▸ **TASK DESCRIPTION**
Could you return the lines below exactly, from the first line up to and including the line that holds "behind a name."?

▸ **RECORDED DATA**

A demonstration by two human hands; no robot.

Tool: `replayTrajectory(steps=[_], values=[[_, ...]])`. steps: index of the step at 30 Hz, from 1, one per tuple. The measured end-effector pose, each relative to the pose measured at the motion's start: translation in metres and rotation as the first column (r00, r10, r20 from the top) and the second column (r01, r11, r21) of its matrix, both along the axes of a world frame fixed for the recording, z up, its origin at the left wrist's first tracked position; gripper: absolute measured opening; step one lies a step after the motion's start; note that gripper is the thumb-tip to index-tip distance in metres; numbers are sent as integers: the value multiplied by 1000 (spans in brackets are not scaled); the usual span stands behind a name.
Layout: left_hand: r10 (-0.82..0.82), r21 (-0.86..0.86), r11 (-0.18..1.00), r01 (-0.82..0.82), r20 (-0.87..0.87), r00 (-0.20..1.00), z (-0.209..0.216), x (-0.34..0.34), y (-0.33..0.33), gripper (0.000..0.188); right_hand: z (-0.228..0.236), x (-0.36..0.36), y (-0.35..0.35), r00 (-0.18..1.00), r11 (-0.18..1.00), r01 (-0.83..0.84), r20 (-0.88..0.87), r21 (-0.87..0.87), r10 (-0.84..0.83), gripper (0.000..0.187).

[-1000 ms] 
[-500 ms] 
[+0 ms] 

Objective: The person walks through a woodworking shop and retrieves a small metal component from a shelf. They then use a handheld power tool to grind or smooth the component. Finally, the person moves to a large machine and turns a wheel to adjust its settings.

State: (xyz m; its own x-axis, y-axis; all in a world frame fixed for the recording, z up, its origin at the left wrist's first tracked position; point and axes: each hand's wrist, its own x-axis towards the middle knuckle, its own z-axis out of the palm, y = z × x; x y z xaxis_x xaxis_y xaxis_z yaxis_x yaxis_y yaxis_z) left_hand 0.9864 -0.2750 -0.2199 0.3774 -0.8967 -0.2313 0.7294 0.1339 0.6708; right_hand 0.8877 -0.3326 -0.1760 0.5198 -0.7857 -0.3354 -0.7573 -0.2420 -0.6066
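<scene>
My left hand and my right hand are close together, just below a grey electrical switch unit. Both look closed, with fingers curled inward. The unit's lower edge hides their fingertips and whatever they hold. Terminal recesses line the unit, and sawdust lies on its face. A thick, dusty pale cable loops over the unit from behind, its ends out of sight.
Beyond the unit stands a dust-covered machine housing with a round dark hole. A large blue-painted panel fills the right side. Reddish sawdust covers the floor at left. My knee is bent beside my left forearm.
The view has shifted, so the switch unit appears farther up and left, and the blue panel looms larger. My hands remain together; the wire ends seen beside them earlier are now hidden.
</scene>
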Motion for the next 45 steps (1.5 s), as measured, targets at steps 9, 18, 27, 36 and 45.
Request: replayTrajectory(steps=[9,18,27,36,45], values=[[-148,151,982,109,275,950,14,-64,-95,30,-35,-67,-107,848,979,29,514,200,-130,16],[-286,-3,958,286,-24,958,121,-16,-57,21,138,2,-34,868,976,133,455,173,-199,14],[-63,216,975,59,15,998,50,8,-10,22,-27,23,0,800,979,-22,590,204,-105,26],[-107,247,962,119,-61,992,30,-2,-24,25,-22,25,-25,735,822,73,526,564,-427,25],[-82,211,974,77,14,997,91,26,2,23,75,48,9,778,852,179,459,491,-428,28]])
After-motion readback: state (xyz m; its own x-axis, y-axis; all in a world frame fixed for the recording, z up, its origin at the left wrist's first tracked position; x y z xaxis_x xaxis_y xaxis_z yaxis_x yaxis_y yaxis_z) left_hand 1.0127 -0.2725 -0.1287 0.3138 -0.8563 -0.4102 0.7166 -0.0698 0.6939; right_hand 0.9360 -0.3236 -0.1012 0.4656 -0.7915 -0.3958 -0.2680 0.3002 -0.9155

▸ **ANSWER BOX**
A demonstration by two human hands; no robot.

Tool: `replayTrajectory(steps=[_], values=[[_, ...]])`. steps: index of the step at 30 Hz, from 1, one per tuple. The measured end-effector pose, each relative to the pose measured at the motion's start: translation in metres and rotation as the first column (r00, r10, r20 from the top) and the second column (r01, r11, r21) of its matrix, both along the axes of a world frame fixed for the recording, z up, its origin at the left wrist's first tracked position; gripper: absolute measured opening; step one lies a step after the motion's start; note that gripper is the thumb-tip to index-tip distance in metres; numbers are sent as integers: the value multiplied by 1000 (spans in brackets are not scaled); the usual span stands behind a name.

This completes the answer.